BEGIN DATA EXCERPT

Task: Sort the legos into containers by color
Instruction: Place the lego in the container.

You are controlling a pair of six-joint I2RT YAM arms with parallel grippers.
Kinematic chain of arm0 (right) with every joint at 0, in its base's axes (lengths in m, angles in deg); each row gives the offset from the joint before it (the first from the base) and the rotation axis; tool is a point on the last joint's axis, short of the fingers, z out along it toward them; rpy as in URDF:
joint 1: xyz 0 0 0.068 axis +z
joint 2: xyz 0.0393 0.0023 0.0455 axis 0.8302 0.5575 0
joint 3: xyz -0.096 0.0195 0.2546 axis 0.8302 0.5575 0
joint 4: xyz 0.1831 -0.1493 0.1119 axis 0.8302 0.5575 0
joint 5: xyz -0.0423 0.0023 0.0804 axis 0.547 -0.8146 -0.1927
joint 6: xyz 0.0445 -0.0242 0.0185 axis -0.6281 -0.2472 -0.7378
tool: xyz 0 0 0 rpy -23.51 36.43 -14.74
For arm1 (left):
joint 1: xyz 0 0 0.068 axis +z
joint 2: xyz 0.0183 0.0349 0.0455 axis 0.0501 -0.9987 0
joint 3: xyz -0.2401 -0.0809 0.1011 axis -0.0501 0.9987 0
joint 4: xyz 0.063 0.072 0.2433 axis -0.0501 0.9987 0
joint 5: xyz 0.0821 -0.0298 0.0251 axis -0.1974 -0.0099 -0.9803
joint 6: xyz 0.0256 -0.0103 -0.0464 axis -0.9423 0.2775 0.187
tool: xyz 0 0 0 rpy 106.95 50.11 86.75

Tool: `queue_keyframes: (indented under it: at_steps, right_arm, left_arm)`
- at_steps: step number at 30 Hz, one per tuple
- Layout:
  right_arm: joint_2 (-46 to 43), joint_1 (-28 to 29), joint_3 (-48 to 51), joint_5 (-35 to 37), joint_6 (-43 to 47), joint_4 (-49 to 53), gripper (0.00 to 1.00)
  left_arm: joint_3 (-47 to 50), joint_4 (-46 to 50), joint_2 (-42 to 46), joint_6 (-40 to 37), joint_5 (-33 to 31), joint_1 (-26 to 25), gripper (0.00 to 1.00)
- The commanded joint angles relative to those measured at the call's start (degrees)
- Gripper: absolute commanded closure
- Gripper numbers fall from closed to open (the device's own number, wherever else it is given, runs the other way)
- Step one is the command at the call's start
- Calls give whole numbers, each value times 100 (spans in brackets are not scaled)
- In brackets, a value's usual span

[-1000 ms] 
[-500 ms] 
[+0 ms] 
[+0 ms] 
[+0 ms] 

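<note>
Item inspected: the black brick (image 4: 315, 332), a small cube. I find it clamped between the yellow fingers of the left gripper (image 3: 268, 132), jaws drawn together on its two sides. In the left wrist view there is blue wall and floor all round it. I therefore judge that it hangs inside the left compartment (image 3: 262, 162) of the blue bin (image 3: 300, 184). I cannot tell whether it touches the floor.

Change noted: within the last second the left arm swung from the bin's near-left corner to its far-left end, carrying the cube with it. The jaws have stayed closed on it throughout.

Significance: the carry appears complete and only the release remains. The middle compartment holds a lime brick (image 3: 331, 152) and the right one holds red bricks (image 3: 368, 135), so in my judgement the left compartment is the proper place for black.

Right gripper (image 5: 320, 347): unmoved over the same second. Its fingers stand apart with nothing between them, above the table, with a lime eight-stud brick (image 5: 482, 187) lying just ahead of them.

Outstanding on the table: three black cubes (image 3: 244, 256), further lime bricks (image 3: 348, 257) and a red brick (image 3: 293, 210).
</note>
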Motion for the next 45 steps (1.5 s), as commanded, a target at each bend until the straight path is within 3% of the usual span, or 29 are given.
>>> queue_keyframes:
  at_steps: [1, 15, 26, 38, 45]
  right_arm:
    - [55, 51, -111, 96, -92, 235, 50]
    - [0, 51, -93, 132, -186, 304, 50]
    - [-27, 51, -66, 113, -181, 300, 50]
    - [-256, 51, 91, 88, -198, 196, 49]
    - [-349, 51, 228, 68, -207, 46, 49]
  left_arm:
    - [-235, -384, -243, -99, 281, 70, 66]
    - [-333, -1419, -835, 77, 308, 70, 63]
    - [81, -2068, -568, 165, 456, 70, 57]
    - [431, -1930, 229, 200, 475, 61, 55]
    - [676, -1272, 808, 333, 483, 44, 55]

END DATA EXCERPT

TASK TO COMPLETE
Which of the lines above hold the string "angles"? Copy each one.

SOLUTION TO THIS EXERCISE
Kinematic chain of arm0 (right) with every joint at 0, in its base's axes (lengths in m, angles in deg); each row gives the offset from the joint before it (the first from the base) and the rotation axis; tool is a point on the last joint's axis, short of the fingers, z out along it toward them; rpy as in URDF:
- The commanded joint angles relative to those measured at the call's start (degrees)

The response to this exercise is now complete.